Margulis and Sagan define sex as any process that brings rogether in a single individual genes from at least two sources. We know what that means for human beings, but the authors of this book have something much broader in mind. When a virus invades a cell and inserts its genes into the DNA of its host, that’s a sex act. When several hundred slime mold cells come together to produce one Acrasia slug, that’s sex. When two paramecia conjugate, exchanging DNA through their cell walls, that’s sex. One wonders at what level in the ladder of life this promiscuous mixing started being fun.
And why did this business of gene swapping begin at all? Margulis and Sagan take the unconventional view that sex evolved as a DNA repair mechanism, in response to threats from ultraviolet light.
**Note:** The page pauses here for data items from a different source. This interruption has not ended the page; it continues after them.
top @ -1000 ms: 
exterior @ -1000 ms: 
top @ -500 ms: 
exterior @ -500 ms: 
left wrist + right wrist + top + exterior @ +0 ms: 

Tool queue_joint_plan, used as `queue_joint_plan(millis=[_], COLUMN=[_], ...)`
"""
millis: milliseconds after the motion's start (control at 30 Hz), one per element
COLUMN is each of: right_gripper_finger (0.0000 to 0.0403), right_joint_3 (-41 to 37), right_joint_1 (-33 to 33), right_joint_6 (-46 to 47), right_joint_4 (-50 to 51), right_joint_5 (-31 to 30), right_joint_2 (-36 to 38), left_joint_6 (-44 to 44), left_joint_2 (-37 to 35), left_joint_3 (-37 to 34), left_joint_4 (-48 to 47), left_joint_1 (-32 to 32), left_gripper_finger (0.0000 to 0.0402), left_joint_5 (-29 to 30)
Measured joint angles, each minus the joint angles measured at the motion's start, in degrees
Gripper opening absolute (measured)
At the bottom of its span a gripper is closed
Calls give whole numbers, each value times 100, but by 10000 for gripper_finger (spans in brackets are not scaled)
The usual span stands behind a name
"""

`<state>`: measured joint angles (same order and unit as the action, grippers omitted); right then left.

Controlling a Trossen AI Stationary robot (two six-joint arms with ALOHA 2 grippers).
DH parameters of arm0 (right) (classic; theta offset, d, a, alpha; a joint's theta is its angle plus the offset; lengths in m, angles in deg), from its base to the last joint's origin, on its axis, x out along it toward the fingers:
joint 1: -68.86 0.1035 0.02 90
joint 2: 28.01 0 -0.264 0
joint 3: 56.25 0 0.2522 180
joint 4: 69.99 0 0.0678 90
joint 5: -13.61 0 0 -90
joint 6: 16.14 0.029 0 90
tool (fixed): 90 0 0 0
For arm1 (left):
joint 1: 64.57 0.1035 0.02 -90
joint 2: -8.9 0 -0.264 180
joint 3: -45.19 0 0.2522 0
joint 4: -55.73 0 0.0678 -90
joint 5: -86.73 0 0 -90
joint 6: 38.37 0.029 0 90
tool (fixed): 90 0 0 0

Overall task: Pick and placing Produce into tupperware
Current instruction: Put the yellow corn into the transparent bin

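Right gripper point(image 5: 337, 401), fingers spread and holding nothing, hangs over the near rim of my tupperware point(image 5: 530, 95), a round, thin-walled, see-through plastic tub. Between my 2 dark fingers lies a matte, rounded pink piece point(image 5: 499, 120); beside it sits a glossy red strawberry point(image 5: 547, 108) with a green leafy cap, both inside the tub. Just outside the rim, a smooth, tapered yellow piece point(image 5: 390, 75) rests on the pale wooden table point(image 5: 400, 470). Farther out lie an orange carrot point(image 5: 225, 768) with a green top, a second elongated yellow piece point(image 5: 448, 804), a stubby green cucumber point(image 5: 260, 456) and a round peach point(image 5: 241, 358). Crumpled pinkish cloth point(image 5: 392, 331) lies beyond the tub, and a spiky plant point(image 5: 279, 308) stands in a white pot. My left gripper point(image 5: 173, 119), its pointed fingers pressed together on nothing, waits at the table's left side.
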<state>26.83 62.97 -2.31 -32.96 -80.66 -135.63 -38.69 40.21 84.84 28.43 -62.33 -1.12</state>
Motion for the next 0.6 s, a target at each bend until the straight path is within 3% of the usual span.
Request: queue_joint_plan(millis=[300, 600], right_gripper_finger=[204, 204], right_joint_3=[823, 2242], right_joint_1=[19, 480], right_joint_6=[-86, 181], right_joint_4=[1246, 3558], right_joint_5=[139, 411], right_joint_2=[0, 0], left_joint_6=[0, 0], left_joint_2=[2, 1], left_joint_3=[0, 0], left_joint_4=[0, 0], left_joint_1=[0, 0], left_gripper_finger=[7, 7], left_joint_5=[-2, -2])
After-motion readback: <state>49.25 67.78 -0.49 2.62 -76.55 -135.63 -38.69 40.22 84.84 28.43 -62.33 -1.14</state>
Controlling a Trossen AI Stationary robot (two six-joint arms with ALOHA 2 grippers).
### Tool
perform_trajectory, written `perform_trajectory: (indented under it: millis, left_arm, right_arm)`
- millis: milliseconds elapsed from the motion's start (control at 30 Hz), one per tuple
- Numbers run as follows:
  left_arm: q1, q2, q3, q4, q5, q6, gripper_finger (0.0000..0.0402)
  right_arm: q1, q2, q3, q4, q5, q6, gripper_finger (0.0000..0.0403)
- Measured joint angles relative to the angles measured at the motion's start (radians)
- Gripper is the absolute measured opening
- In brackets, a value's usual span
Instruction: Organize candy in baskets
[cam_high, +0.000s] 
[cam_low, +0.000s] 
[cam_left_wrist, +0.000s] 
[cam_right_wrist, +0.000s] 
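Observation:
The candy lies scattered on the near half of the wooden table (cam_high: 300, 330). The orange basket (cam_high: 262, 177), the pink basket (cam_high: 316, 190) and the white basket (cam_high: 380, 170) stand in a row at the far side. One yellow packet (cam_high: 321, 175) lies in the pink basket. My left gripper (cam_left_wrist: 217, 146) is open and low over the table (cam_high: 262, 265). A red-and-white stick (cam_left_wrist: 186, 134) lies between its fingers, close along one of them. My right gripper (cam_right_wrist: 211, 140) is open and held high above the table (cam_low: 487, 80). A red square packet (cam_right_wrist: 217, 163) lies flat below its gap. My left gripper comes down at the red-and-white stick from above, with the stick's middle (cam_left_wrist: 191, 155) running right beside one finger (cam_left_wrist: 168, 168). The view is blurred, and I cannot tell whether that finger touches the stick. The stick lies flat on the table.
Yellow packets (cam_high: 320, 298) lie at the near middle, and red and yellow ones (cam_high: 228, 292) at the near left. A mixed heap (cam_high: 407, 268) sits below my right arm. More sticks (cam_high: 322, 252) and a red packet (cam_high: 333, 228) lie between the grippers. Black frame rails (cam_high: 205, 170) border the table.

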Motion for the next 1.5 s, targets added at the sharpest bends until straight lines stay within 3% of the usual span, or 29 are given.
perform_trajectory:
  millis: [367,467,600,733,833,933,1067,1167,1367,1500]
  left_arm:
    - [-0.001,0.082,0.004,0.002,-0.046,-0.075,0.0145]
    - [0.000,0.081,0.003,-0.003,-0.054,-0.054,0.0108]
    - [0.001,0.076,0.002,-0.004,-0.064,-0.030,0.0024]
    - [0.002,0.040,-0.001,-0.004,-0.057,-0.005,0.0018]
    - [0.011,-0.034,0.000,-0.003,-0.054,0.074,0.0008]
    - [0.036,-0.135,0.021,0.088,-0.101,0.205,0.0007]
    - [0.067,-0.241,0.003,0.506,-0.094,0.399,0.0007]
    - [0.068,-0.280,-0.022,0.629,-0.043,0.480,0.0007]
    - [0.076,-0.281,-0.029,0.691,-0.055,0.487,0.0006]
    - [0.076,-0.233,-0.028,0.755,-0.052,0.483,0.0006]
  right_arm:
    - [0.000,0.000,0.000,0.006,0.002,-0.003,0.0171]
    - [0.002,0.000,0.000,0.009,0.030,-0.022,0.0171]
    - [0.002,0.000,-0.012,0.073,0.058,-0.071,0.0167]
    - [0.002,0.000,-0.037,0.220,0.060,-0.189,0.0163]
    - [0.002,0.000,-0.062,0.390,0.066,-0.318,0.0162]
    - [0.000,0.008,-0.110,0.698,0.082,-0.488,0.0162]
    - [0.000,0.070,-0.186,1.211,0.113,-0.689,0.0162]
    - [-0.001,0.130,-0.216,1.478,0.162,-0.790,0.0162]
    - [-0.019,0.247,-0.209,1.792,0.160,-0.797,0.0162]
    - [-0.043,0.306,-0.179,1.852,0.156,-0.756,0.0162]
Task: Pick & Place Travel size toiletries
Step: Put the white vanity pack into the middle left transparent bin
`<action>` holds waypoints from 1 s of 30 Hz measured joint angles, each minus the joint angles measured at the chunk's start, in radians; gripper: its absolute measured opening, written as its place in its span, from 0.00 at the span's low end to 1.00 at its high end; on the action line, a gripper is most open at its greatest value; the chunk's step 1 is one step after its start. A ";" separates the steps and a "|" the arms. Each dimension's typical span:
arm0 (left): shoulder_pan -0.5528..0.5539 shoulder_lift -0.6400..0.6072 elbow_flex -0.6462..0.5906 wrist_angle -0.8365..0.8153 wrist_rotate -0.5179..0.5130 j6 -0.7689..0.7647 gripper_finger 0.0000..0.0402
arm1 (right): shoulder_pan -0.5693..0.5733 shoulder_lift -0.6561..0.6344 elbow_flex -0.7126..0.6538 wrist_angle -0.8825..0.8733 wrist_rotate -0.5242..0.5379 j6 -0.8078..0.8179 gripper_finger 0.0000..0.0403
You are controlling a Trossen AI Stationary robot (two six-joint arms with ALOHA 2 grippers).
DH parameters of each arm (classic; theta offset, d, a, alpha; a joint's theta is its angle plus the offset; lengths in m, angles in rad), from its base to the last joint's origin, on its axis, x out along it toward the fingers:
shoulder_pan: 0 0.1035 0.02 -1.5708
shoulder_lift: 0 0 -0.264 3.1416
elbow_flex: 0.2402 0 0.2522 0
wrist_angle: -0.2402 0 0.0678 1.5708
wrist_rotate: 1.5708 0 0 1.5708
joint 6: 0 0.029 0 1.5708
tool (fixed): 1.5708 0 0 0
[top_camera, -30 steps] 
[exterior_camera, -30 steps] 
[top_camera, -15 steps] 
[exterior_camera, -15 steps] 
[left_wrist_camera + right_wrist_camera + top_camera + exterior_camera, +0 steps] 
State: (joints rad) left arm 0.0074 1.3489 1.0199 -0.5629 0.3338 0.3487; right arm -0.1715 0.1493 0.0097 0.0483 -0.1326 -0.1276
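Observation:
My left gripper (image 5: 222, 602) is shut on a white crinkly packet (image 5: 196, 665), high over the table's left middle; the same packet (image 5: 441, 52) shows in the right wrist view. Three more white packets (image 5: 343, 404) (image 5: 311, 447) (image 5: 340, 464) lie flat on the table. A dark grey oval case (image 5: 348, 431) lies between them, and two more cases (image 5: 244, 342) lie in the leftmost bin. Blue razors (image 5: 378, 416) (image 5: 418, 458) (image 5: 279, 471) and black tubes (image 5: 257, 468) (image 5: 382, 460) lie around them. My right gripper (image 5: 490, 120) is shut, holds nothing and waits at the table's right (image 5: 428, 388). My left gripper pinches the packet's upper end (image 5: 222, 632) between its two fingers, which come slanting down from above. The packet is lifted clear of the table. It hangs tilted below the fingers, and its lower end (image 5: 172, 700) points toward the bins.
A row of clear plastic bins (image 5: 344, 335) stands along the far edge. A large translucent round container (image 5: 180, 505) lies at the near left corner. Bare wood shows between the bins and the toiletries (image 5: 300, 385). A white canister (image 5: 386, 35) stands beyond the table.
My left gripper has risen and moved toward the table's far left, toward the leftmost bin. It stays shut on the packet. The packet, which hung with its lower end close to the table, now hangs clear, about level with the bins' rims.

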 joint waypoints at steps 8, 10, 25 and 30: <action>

Started with photosynthesis
The story goes something like this. Early in Earth’s history certain bacteria evolved the ability to make sugar from sunlight and water, a process called photosynthesis. At that time there was no free oxygen in the atmosphere and, because ozone is a form of oxygen, no ozone layer to screen out ultraviolet light from the sun. Bacteria needed sunlight for photosynthesis, but ultraviolet rays had the tendency to damage the delicate genetic material of the cells. And so evolved a battery of mechanisms for ultraviolet protection, including molecules called enzymes that repaired damage to DNA integrity. These enzymes became the basis for sexuality. They were the chemical equipment that enabled cells to cut, splice, share, and repair DNA.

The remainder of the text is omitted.